In the presence of resource constraints, the network QoS may suffer from the unavailability of computing and/or communication resources. For instance, a number of nodes that want to transmit messages over the same WSAN have to compete for the limited bandwidth that the network is able to provide. As a consequence, some data transmissions will possibly experience large delays, resulting in low level of QoS. Due to the limited memory size, data packets may be dropped before the nodes successfully send them to the destination. Therefore, it is of critical importance to use the available resources in WSANs in a very efficientway.

4.4.2 Platform Heterogeneity

Sensors and actuators do not share the same level of resource constraints, as mentioned above. Possibly designed using different technologies and with different goals, they are different from each other in many aspects, such as computing/communication capabilities, functionality, and number. In a large-scale system of systems, the hardware and networking technologies used in the underlying WSANs may differ from one subsystem to another. This is true because of the lack of relevant standards dedicated to WSANs and hence commercially available products often have disparate features. This platform heterogeneity makes it very difficult to make full use of the resources available in the integrated system. Consequently, resource efficiency cannot be maximized in many situations. In addition, the platform heterogeneity also makes it challenging to achieve real-time and reliable communication between differentnodes.

4.4.3 Dynamic Network Topology

Unlike WSNs where (sensor) nodes are typically stationary, the actuators in WSANs may be mobile [12]. In fact, node mobility is an intrinsic nature of many applications such as, among others, intelligent transportation, assisted living, urban warfare, planetary exploration, and animal control. During runtime, new sensor/actuator nodes may be added; the state of a node is possibly changed to or from sleeping mode by the employed power management mechanism; some nodes may even die due to exhausted battery energy. All of these factors might potentially cause the network topologies of WSANs to change dynamically.

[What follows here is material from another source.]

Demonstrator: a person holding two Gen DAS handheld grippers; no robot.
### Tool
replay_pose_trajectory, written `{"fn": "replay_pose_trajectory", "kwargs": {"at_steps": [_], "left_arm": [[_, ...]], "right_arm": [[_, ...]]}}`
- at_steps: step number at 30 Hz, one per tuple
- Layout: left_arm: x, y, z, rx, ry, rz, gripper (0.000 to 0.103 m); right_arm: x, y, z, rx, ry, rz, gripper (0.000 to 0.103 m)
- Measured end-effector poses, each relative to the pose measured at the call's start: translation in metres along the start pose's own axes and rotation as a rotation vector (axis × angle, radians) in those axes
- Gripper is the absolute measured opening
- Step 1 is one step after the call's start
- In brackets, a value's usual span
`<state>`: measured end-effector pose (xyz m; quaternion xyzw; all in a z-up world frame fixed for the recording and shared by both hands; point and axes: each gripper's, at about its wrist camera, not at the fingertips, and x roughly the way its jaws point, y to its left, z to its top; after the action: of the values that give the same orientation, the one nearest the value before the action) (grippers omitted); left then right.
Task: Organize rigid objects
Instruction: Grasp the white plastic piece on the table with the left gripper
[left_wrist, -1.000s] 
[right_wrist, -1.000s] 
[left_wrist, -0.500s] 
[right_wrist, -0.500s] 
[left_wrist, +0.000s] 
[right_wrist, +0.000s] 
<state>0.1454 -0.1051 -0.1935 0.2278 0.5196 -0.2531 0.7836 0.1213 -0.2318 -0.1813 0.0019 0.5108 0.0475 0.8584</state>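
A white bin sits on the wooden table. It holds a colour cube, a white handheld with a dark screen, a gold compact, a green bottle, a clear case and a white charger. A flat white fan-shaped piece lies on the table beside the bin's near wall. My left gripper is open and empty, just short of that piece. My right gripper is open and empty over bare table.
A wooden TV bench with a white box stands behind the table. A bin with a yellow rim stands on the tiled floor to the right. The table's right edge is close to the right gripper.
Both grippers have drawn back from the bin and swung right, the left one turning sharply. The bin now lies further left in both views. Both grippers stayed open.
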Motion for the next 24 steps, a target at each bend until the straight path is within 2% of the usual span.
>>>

Dealing with the inherent dynamics of WSANs requires QoS mechanisms to work in dynamic and even unpredictable environments. In this context, QoS adaptation becomes necessary; that is, WSANs must be adaptive and flexible at runtime with respect to changes in available resources. For example, when an intermediate node dies, the network should still be able to guarantee real-time and reliable communication by exploiting appropriate protocols and algorithms.

4.4.4 Mixed Traffic

In many situations, diverse applications need to share the same WSAN, inducing both periodic and aperiodic data. This feature will become increasingly evident as the scale of WSANs grows. Some sensors may be used to create the measurements of certain physical variables in a periodic manner for the purpose of monitoring and/or control. Meanwhile, some others may be deployed to detect critical events. For instance, in a smart home, some sensors are used to sense the temperature and lighting, while some others are responsible for reporting events such as the entering or leaving of a person. Furthermore, disparate sensors for different kinds of physical variables, e.g., temperature, humidity, location, and speed, generate traffic flows with different characteristics (e.g., message size and sampling rate). This feature of WSANs necessitates the support of service differentiation in QoS management.

4.5 Wireless Channel Characterization

In the following, we focus our attention on the problem of packet loss. In control systems, packet loss degrades control performance and even causes system instability. Because real-life control applications can only tolerate occasional packet losses with a certain upper bound of allowable PLR, WSAN design should minimize the occurrence of packet losses as much as possible. Ideally, every packet should be transmitted successfully from the source to the destination without loss. However, due to many factors such as low-power radio communication, variable transmission power, multi-hop transmission, noise, radio interference, and node mobility, packet loss cannot be completely avoided inWSANs.

To elaborate on this issue, it is necessary to understand the characteristics of wireless channels used by WSANs. More specifically, we need to capture the wireless link quality in terms of PLR. For this purpose, we perform simulations based on a realistic WSN link-layer model developed by Zuniga and Krishnamachari [21]. Some of the simulation results will be presented in this section. In the literature, experiments have been conducted for analysis of the link quality in WSNs, e.g.,[2225].

Simulation parameters used in the channel model are set according to the profile of MICA2 motes, as used in [21]. In this work, we examine the impact of two major factors: communication distance (i.e., the physical distance between the transmitter and the receiver, denoted d) and transmission power (of the transmitter), though there are many other factors that could induce packet loss. For simplicity, the effect of medium access contention between different nodes is not taken into consideration.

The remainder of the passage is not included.